Exercise brief – Print them exactly: the lines from the beginning of the entries below through the line that contains "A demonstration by", and only those, with the pictures left out.

◇ ◇ ◇ ◇

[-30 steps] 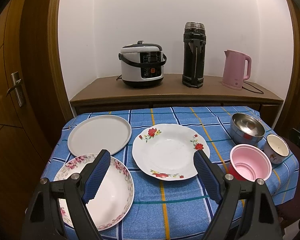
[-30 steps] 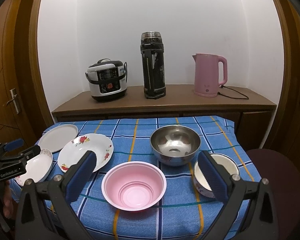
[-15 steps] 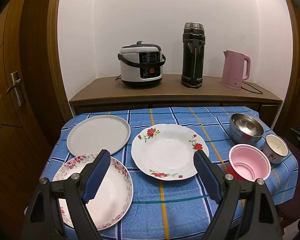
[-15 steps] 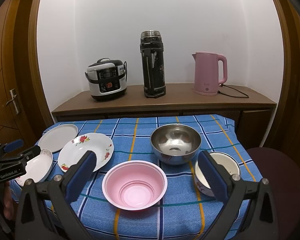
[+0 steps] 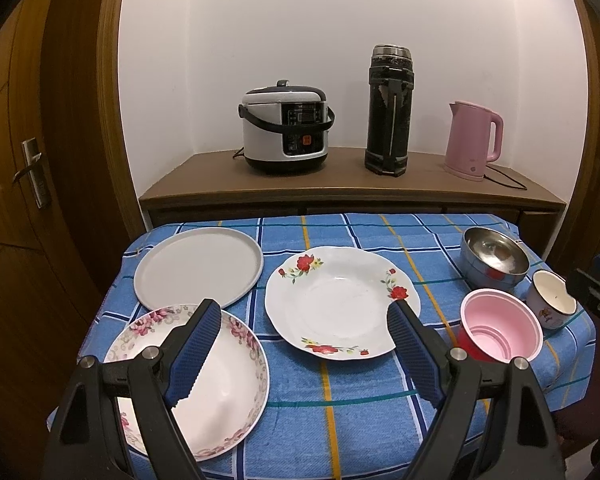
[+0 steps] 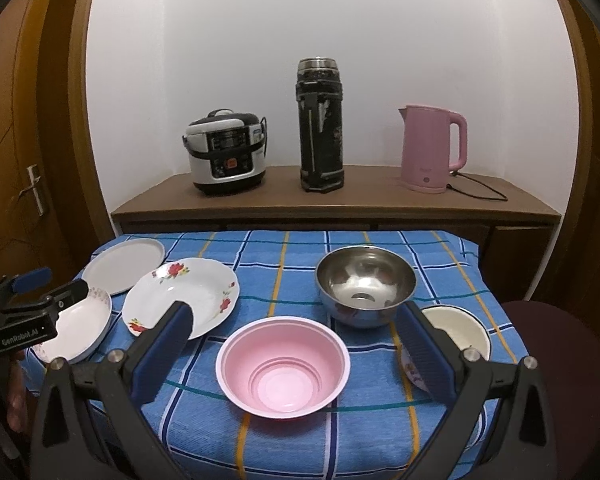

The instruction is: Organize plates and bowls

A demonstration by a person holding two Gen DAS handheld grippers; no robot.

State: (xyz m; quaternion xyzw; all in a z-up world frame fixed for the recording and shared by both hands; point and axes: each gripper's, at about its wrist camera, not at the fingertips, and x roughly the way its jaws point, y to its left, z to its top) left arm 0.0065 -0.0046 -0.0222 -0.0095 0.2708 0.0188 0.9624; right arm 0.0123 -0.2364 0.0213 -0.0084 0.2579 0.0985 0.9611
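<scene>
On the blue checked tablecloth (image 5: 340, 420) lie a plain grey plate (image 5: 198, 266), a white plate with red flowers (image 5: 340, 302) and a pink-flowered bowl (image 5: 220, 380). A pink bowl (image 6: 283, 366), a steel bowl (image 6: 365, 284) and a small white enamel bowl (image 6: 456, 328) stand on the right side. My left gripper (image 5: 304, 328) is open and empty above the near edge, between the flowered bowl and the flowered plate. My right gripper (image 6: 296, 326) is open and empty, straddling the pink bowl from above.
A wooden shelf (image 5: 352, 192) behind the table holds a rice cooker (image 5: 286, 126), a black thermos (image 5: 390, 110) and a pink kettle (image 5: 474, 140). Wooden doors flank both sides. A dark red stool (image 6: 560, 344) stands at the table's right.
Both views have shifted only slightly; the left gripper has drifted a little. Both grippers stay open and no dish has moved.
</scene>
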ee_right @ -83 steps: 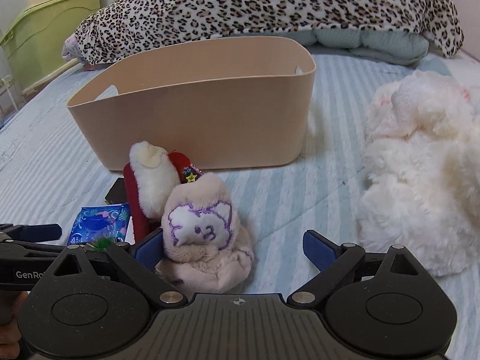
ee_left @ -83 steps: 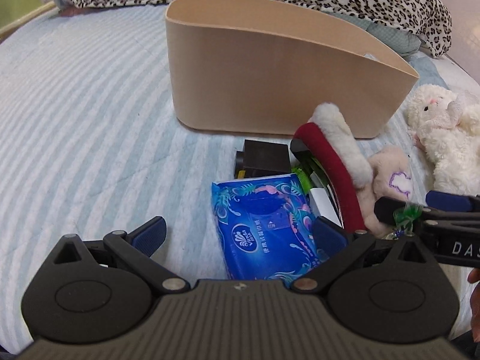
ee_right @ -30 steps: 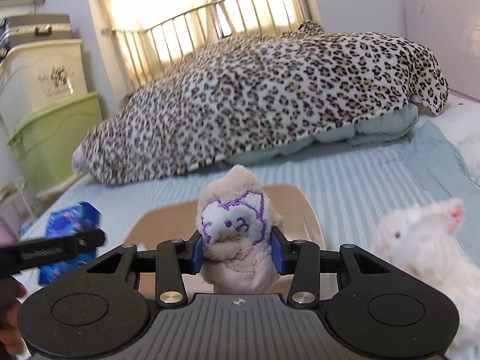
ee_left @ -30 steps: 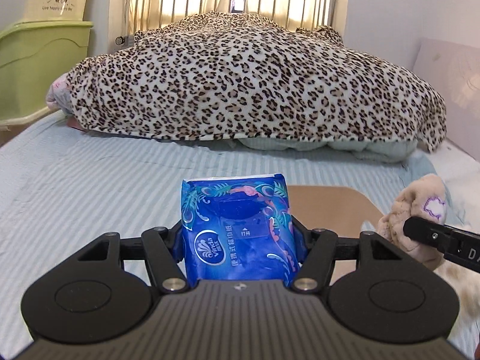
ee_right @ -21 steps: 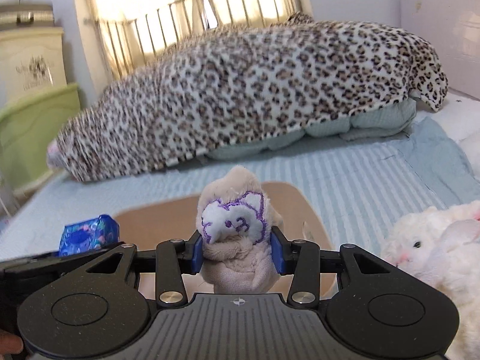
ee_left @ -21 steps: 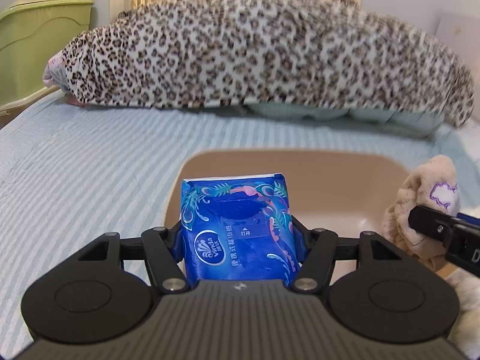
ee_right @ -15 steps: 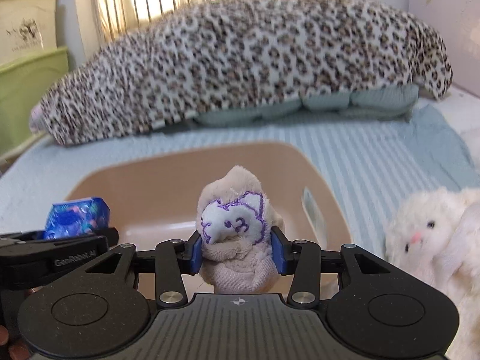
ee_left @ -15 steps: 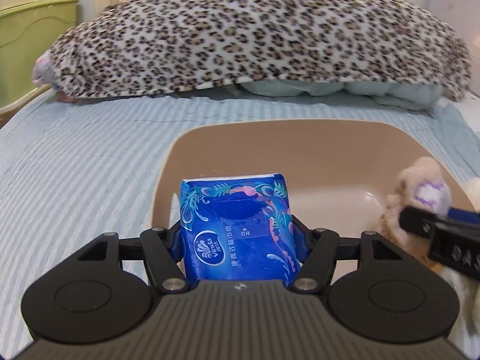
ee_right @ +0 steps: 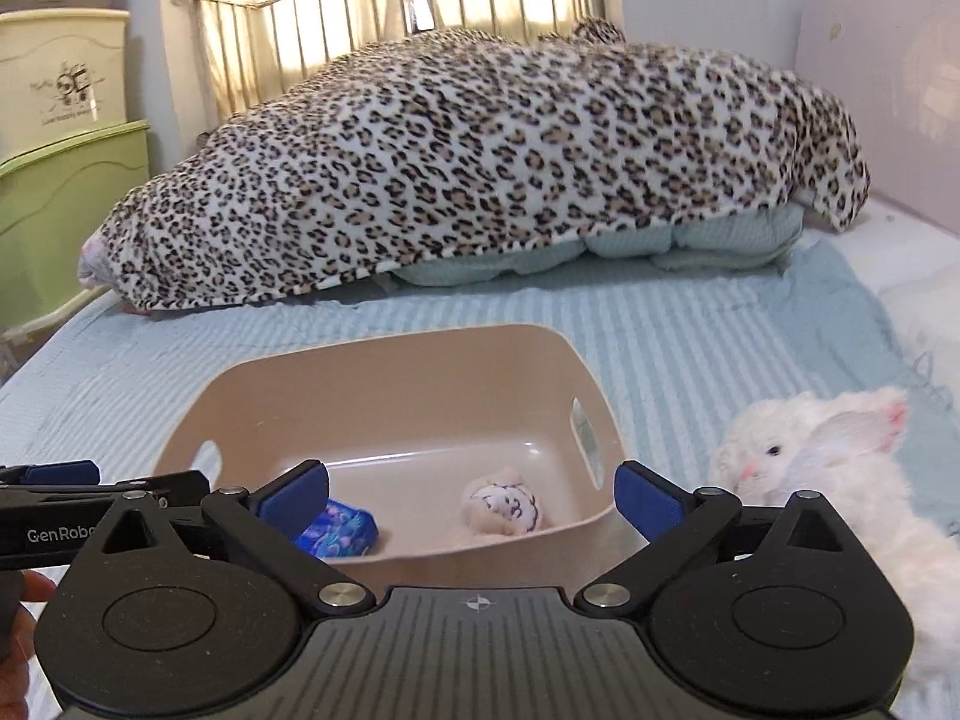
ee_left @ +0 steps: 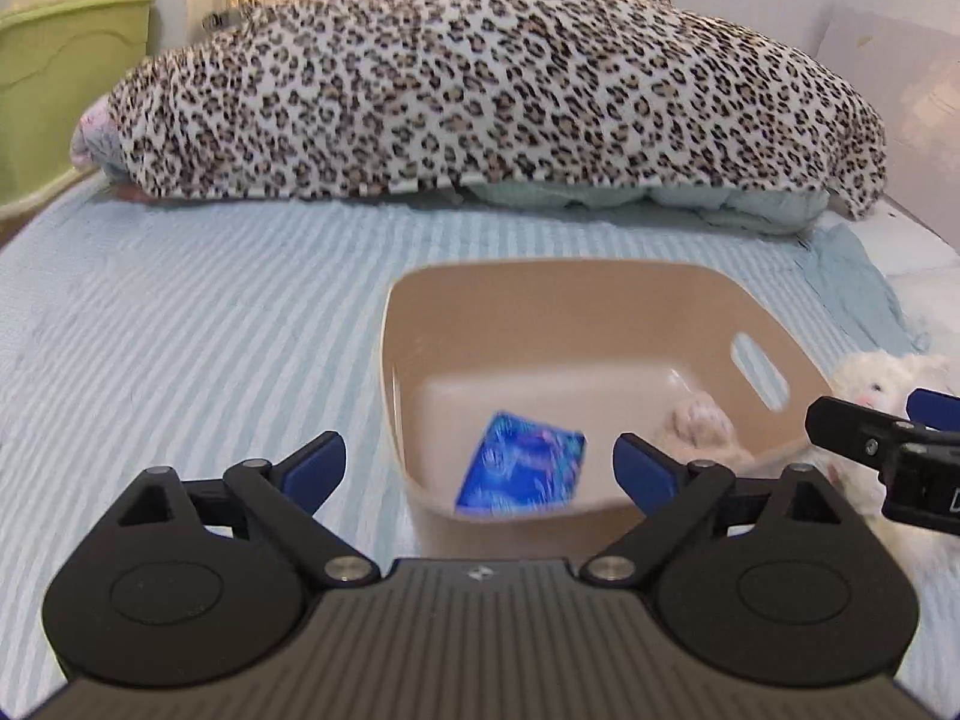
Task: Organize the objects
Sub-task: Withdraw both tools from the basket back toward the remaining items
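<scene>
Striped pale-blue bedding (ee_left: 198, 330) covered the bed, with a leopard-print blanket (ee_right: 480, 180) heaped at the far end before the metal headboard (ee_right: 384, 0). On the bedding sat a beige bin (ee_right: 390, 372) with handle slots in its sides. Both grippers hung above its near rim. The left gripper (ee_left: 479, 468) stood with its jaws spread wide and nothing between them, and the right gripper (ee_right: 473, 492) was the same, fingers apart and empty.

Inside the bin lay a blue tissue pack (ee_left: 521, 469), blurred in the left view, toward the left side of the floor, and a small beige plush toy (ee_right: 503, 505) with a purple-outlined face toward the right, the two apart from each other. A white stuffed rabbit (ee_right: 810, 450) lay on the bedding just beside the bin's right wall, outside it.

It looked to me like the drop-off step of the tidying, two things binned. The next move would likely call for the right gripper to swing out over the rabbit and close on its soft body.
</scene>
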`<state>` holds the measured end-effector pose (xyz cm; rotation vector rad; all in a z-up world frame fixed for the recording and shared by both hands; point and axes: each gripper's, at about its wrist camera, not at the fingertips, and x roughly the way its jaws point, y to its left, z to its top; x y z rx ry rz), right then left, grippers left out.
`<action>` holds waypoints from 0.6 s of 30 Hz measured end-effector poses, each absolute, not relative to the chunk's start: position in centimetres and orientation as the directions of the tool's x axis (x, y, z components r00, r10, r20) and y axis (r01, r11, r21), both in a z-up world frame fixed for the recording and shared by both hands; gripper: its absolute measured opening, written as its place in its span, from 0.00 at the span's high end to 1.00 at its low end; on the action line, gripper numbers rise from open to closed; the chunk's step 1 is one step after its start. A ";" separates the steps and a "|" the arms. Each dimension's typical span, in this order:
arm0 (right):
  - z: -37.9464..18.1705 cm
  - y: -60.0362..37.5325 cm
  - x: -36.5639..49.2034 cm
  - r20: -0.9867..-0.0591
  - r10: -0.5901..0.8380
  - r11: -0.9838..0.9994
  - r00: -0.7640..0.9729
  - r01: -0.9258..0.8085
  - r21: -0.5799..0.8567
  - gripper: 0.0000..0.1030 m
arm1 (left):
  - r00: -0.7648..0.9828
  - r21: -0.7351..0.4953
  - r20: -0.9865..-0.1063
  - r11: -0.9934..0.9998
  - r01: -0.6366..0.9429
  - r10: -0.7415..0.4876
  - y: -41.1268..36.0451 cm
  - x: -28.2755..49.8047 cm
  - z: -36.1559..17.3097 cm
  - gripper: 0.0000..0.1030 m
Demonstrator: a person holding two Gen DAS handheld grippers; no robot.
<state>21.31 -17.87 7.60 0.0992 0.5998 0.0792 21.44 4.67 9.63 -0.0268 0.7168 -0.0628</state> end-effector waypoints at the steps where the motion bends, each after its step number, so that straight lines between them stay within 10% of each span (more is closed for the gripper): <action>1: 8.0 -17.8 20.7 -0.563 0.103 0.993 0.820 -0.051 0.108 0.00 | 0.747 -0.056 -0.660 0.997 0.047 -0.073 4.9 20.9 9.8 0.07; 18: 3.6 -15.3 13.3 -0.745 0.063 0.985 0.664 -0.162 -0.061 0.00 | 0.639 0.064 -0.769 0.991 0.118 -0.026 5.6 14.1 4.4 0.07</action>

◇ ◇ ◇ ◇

Solution to this task –
[-30 steps] 
[-30 steps] 
[-15 steps] 
[-15 steps] 
[+0 steps] 
[+0 steps] 

The instruction is: Organize plates and bowls

A demonstration by a person holding two Gen DAS handheld grippers; no robot.

There is nothing more to the answer.